Stream Assist

Home Assistant custom component that allows you to turn almost any camera and almost any speaker into a local voice assistant.

Component will use:

Stream integration for receiving audio from camera (RTSP/HTTP/RTMP) and automatic transcoding of audio codec into a format suitable for Speech-to-Text (STT)
Voice Activity Detector (VAD) library for auto detect the beginning and end of speech
Assist pipeline integration for run: Speech-to-Text (STT) => Natural Language Processing (NLP) => Text-to-Speech (TTS)
Almost any Media player for play audio respose from Text-to-Speech (TTS)

Assist pipeline can use:

Whisper core Add-on for local STT
Pipper core Add-on for local TTS
Faster Whisper custom integration for local STT
Google Translate core integration for cloud TTS

Important. Component does not support wake word.
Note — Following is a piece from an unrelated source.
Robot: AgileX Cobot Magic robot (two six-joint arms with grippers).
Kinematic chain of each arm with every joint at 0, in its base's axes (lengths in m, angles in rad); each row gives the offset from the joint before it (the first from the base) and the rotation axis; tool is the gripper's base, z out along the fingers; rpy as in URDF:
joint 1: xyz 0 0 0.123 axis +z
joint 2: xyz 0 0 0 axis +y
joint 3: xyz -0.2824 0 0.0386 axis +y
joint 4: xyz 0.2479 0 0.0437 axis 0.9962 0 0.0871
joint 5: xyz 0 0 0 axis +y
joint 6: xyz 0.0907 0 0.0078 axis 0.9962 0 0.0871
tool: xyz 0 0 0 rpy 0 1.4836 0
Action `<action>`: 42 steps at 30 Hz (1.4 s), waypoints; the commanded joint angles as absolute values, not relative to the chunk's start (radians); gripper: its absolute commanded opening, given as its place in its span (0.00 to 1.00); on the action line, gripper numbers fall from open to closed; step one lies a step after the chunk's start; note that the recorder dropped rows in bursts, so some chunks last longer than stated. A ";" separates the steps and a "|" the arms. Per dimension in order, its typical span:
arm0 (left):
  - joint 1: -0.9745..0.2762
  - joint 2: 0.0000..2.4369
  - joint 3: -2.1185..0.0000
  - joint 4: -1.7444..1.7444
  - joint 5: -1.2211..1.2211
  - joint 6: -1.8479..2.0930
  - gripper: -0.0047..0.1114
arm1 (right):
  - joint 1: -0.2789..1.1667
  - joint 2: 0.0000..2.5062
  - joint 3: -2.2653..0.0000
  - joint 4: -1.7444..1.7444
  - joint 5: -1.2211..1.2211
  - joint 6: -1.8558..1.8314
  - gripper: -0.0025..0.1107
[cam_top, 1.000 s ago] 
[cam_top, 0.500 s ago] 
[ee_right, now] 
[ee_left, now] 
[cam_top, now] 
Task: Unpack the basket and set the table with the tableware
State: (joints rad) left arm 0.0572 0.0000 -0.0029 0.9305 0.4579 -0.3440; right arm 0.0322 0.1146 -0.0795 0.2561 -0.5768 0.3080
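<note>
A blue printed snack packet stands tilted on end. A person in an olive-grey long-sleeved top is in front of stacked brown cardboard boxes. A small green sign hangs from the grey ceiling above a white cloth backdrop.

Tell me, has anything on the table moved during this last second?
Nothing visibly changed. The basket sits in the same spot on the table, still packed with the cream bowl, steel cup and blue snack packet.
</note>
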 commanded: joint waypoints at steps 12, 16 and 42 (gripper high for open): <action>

The recognition process must be started manually or by automation (remote button, motion sensor, etc).

Installation

HACS > Integrations > 3 dots (upper top corner) > Custom repositories > URL: AlexxIT/StreamAssist, Category: Integration > Add > wait > Stream Assist > Install

Or manually copy stream_assist folder from latest release to /config/custom_components folder.

Configuration

Config local Speech-to-Text (STT)

Add local Speech-to-Text Add-on
Settings > Add-ons > Add-on Store > Whisper > Install
Config STT Add-on:
Whisper > Configuration
Add STT Integration:
Settings > Integrations > Whisper > Configure

Config local Text-to-Speech (TTS)

Add local Text-to-Speech Add-on
Settings > Add-ons > Add-on Store > Piper > Install
Config TTS Integration:
Piper > Configuration
Add TTS Integration:
Settings > Integrations > Piper > Configure

Config cloud Text-to-Speech (TTS)

configuration.yaml

tts:
  - platform: google_translate

Config local Voice assistant (NLP)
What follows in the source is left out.